Required action
Return only the number of lines in the data below where the word "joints" appears.

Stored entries
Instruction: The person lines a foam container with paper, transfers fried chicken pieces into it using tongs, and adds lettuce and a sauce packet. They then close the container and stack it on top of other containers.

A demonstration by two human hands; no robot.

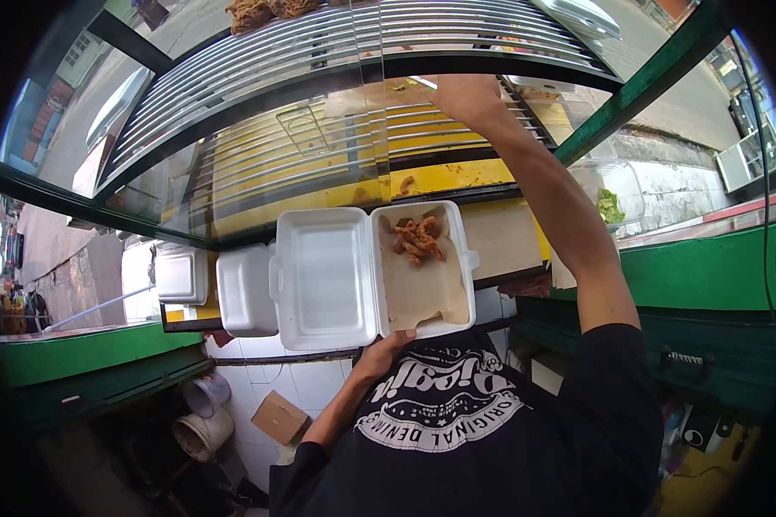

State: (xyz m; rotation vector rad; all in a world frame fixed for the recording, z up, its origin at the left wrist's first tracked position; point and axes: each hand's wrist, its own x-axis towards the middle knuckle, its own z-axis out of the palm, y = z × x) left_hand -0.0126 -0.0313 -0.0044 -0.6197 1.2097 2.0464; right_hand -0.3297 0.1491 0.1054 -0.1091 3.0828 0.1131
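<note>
An open white foam takeaway box (326, 276) lies in front of me, its lid side to the left. Brown paper (418, 297) lines the right half, and pieces of fried chicken (418, 239) sit at the top of it. My left hand (386, 351) grips the box's near edge, thumb on the rim. My right hand (470, 99) reaches into the glass case, above a brown board (388, 96). A thin pale strip (422, 83) shows beside its thumb. The shelf's dark front bar hides most of its fingers.
Larger fried chicken pieces (272, 12) rest on the slatted upper shelf (259, 73). Closed foam boxes (247, 291) stand at the left. Lettuce (610, 207) sits in a clear tub at the right. A green post (647, 84) slants beside my right arm. A cardboard box (280, 418) lies below.
</note>
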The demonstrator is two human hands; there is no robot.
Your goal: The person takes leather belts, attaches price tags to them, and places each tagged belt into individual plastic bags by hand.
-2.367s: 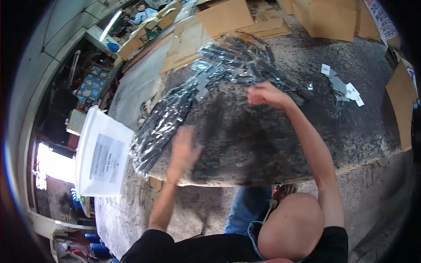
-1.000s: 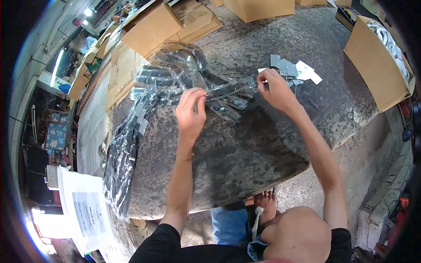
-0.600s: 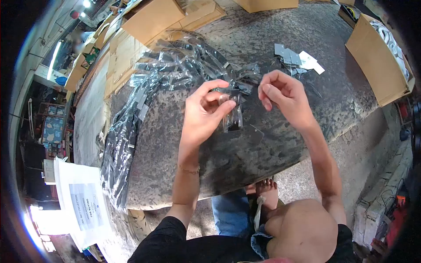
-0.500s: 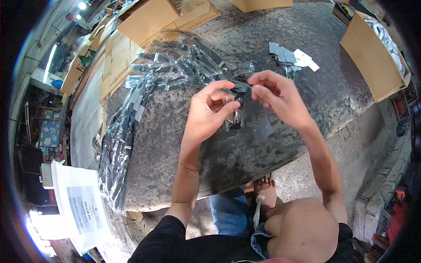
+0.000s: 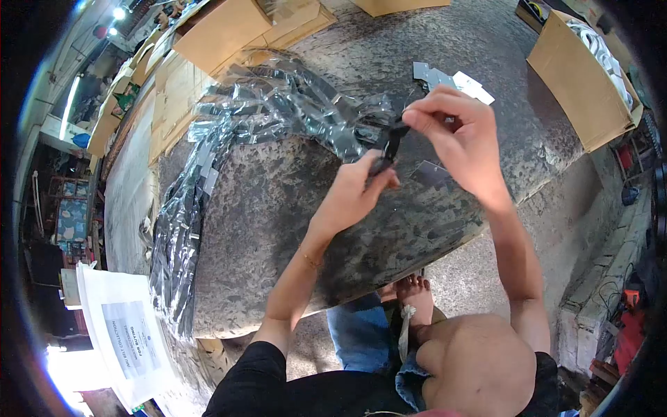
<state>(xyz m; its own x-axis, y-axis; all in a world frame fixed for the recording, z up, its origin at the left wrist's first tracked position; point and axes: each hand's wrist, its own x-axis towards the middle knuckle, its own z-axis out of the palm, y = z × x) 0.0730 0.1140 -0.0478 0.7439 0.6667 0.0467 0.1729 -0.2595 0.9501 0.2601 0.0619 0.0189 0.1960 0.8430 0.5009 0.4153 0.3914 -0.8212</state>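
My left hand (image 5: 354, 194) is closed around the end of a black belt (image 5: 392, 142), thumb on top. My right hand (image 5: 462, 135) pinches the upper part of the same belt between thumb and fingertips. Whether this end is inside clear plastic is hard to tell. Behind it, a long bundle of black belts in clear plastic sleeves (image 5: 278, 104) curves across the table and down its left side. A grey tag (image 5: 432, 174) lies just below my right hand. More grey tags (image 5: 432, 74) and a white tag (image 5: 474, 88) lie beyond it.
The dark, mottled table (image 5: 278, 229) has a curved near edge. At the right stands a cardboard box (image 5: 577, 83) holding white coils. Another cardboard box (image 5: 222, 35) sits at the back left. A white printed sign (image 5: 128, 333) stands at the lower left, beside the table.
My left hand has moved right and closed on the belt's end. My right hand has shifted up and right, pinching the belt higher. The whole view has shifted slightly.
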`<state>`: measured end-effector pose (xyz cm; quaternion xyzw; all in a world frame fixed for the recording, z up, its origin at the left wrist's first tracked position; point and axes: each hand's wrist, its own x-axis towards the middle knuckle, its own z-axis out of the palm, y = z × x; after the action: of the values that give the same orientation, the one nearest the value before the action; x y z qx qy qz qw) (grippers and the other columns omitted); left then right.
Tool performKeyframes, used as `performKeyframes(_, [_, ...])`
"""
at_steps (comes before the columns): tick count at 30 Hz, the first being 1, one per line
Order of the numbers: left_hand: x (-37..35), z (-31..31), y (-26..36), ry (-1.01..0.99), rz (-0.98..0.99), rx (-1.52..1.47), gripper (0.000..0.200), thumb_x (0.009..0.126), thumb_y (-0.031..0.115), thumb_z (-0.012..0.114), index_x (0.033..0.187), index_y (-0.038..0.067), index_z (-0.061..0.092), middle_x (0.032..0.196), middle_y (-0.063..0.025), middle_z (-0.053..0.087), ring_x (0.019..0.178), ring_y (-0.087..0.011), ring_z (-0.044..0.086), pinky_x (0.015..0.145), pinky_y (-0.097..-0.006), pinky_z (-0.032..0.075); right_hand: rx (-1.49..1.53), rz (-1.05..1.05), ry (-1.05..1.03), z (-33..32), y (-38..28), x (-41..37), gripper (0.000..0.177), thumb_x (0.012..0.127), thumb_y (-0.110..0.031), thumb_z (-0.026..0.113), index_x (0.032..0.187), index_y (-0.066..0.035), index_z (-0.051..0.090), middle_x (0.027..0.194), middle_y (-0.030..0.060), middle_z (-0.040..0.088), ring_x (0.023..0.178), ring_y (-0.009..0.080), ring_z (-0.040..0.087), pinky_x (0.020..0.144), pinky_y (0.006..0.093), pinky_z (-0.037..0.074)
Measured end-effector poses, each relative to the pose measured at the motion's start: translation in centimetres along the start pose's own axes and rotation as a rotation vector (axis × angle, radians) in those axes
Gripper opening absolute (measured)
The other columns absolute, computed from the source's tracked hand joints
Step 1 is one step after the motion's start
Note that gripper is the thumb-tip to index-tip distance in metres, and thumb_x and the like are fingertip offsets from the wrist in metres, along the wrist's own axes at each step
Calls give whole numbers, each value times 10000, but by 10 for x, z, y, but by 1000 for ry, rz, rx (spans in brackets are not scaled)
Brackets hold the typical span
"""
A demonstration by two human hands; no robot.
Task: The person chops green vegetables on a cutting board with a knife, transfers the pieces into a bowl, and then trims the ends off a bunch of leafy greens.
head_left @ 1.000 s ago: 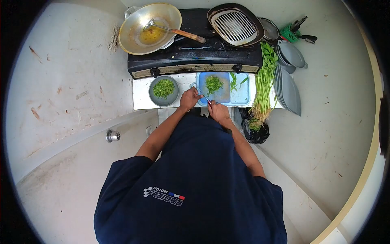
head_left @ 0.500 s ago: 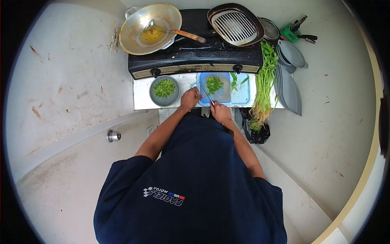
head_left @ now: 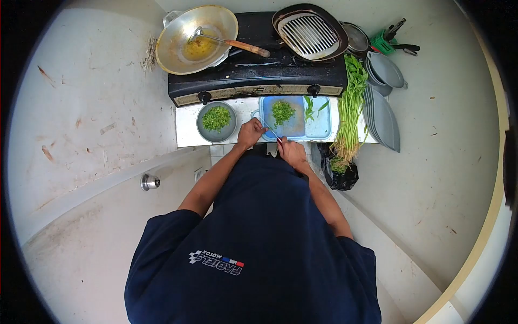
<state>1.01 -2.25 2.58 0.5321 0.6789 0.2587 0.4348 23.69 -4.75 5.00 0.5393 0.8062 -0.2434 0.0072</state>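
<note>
My right hand (head_left: 293,153) is closed around the dark red handle of a knife (head_left: 271,131). The blade points up and left over the near left corner of a blue cutting board (head_left: 296,130). Close to the blade's tip is my left hand (head_left: 250,133), its fingers drawn together; whether they touch the blade or pinch something small is hidden. A heap of chopped greens (head_left: 282,112) lies on the board, with a few loose green leaves (head_left: 309,109) to its right. More chopped greens (head_left: 216,118) fill the middle of a grey bowl (head_left: 203,135) left of my left hand.
A black stove (head_left: 253,81) stands behind the board, carrying a wok (head_left: 167,48) with a ladle (head_left: 244,46) and a grill pan (head_left: 343,40). On the right are long-stemmed greens (head_left: 352,108), grey plates (head_left: 386,124) and a green basket (head_left: 382,44). A black bag (head_left: 345,178) hangs below the counter.
The knife blade has swung lower and to the left, its tip now nearer my left fingers. Both hands stay in nearly the same place. The whole view has shifted slightly.
</note>
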Motion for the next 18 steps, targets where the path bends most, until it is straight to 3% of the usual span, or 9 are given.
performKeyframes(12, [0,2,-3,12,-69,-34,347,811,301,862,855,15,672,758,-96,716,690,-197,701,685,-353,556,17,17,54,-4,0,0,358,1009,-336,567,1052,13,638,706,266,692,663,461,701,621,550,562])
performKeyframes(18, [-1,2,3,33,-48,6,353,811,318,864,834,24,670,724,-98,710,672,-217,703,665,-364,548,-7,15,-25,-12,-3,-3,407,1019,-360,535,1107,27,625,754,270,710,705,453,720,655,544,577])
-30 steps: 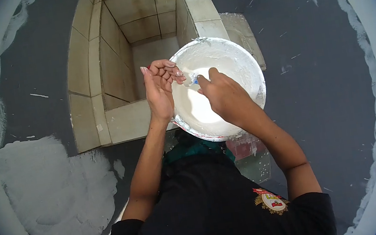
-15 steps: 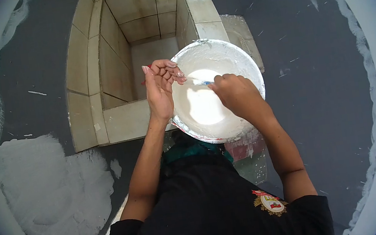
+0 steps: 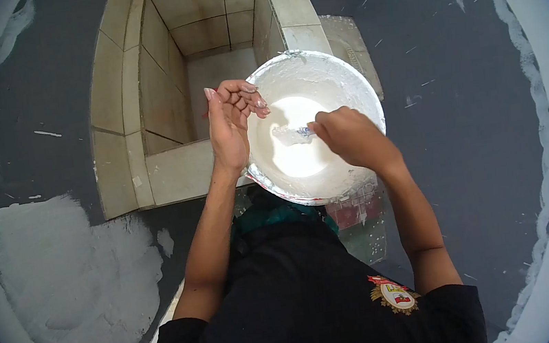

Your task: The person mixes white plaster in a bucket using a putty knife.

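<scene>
A round white bucket (image 3: 357, 84) stands in front of me, with white liquid (image 3: 300, 157) at its bottom. Over its right side my right hand (image 3: 353, 137) is closed round the handle of a small tool (image 3: 302, 132), whose far end is over or in the liquid; its exact shape is unclear. My left hand (image 3: 233, 121) is raised at the bucket's left rim, palm turned up and inward, fingers loosely curled and apart, with white smears on the fingertips. It holds nothing.
Behind and left of the bucket is a tiled basin (image 3: 181, 173) with a deep hollow. Dark grey walls or floor (image 3: 452, 148) with white splashes lie on both sides. A broad white patch (image 3: 82, 287) covers the lower left. A stone slab (image 3: 348, 44) sits behind the bucket.
The tool has tilted and moved slightly in the bucket with my right hand. My left hand has shifted a little left and up. The whole view has moved slightly.
</scene>
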`<state>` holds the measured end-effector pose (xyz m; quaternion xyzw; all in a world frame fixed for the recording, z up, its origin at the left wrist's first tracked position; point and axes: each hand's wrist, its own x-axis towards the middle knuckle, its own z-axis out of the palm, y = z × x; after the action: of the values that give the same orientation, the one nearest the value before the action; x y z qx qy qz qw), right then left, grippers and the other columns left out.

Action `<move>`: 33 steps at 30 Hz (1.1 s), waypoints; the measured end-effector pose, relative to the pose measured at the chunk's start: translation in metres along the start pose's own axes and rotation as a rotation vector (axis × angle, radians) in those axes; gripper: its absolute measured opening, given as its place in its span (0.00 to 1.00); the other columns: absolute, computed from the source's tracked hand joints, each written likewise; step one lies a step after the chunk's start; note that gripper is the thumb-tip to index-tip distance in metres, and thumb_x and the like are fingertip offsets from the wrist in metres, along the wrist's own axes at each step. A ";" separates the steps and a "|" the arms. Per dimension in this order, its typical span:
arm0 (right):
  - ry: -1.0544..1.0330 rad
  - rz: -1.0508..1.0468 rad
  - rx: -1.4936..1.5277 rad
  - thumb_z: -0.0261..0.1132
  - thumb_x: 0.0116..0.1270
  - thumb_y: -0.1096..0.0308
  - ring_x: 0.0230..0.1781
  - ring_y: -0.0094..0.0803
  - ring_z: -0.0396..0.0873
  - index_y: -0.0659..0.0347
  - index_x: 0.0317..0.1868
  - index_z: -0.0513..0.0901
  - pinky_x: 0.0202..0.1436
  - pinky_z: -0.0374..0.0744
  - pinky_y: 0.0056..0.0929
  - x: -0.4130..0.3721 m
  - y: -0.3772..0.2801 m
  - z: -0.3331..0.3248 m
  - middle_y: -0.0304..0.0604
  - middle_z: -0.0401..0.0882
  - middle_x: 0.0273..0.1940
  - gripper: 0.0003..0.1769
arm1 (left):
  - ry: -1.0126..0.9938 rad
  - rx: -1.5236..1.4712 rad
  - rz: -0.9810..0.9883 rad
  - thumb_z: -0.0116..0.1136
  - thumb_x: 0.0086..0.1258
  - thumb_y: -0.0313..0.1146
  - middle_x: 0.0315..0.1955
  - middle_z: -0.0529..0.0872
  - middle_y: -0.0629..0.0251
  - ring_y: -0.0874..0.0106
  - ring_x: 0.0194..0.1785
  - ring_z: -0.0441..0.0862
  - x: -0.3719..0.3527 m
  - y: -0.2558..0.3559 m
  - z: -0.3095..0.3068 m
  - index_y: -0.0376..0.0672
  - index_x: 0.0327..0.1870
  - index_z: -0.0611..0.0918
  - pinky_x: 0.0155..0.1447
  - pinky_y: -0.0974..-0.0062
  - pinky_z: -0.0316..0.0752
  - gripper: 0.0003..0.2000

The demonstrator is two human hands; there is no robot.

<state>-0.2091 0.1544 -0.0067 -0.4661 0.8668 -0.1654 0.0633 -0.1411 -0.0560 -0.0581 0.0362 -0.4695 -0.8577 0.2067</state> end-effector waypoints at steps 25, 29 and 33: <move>-0.041 0.146 -0.211 0.57 0.76 0.61 0.31 0.51 0.84 0.64 0.33 0.82 0.38 0.81 0.47 -0.003 0.010 0.023 0.55 0.81 0.26 0.17 | -0.022 0.025 0.009 0.22 0.83 0.58 0.29 0.77 0.64 0.72 0.36 0.75 0.001 -0.002 -0.001 0.40 0.44 0.76 0.46 0.71 0.71 0.31; -0.207 0.117 -0.093 0.56 0.76 0.60 0.33 0.51 0.84 0.64 0.34 0.82 0.39 0.81 0.47 -0.005 -0.008 0.014 0.56 0.82 0.26 0.17 | -0.016 0.029 0.010 0.22 0.83 0.58 0.30 0.77 0.64 0.72 0.36 0.75 0.001 -0.001 0.000 0.40 0.44 0.76 0.46 0.71 0.71 0.31; -0.192 0.171 0.061 0.57 0.76 0.60 0.32 0.53 0.83 0.64 0.34 0.82 0.39 0.80 0.48 0.000 -0.015 -0.019 0.56 0.82 0.28 0.17 | -0.032 0.026 0.010 0.22 0.83 0.58 0.30 0.77 0.65 0.72 0.36 0.75 0.001 -0.001 -0.001 0.40 0.44 0.76 0.46 0.72 0.71 0.31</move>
<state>-0.2024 0.1505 0.0164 -0.4023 0.8878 -0.1402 0.1739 -0.1422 -0.0562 -0.0596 0.0228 -0.4842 -0.8508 0.2029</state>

Reply to the task
2